HelpMate was acquired by Cardinal Health in the late 1990s, a move Engelberger came to regret, complaining that the new owners moved away from his preferred model of renting out robots toward selling off used, depreciated models.

===Later life===
The 2000 World Automation Congress was dedicated to Engelberger, who delivered the keynote address. Even after his departure from HelpMate and well into his 80s, he remained active in the promotion and development of robots for use in elder care. He notably discouraged the notion of legged robots, arguing that robots should use wheels for locomotion, although he supported the use of robotic arms to allow the machines to interact with their surroundings. He worked on developing a two-armed robot to act as a "servant-companion" to seniors with limited mobility.

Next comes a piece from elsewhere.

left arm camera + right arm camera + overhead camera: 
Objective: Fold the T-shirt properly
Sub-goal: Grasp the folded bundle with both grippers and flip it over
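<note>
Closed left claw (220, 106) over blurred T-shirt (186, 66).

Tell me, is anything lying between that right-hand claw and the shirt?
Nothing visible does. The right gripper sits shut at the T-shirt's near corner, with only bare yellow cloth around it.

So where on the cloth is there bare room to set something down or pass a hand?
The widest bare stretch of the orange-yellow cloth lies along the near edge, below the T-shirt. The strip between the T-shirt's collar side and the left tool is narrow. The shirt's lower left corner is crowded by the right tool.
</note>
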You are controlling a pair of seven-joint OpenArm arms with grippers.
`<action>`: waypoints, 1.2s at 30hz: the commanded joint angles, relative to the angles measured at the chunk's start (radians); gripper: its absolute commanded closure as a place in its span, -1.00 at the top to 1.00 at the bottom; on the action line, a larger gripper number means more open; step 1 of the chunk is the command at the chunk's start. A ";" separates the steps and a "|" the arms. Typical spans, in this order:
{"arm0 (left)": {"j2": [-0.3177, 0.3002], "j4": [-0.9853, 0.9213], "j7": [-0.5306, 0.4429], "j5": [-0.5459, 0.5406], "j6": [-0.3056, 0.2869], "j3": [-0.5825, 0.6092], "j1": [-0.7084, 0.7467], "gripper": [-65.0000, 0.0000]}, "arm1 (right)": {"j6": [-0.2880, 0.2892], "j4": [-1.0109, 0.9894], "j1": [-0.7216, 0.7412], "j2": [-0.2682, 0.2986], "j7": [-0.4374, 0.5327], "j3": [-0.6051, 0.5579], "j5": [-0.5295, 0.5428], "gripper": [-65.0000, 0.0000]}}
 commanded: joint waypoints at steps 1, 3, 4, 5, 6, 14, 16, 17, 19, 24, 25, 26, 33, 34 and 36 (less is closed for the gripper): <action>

Engelberger died on December 1, 2015, in Newtown, Connecticut, a little more than four months after celebrating his 90th birthday.

==Publications==
Engelberger published Robotics in Practice in 1980. The book became a classic in the field and has been translated into six languages. Robotics in Practice was followed by Robotics in Service in 1989.
Engelberger received US Patent No. 3,504,868 in 1970 that gave the priority in the technology of the space magnetic propulsion to the United States of America.

==Awards and honors==
Engelberger was elected to the National Academy of Engineering in 1984. He was also honored among "The 1000 makers of the 20st Century" by The Sunday Times in 1992. Additional honors include the Progress Award of the Society of Manufacturing Engineers, the 1982 Nyselius Award from the American Die Casting Institution, the 1982 Leonardo da Vinci Award of the American Society of Mechanical Engineers, the 1982 American Machinist Award, the 1983 Golden Omega Award at the Electrical Electronics Insulation Conference, the 1983 McKechnie Award from the University of Liverpool, the 1984 Egleston Medal from Columbia University, the 1997 Beckman Award for pioneering and original research in the field of automation, and the 1997 Japan Prize, the highest Japanese technology honor, for the establishment of the robot industry. He also received the IEEE Robotics and Automation Award in 2004.

==Legacy==
The Robotics Industries Association (now the A3 - Association for Advancing Automation) annually presents the Joseph F. Engelberger Awards to "persons who have contributed outstandingly to the furtherance of the science and practice of robotics." The award was first given in 1977.

Engelberger's most famous co-invention, the Unimate industrial robotic arm, was among the first inductees into the Robot Hall of Fame in 2003.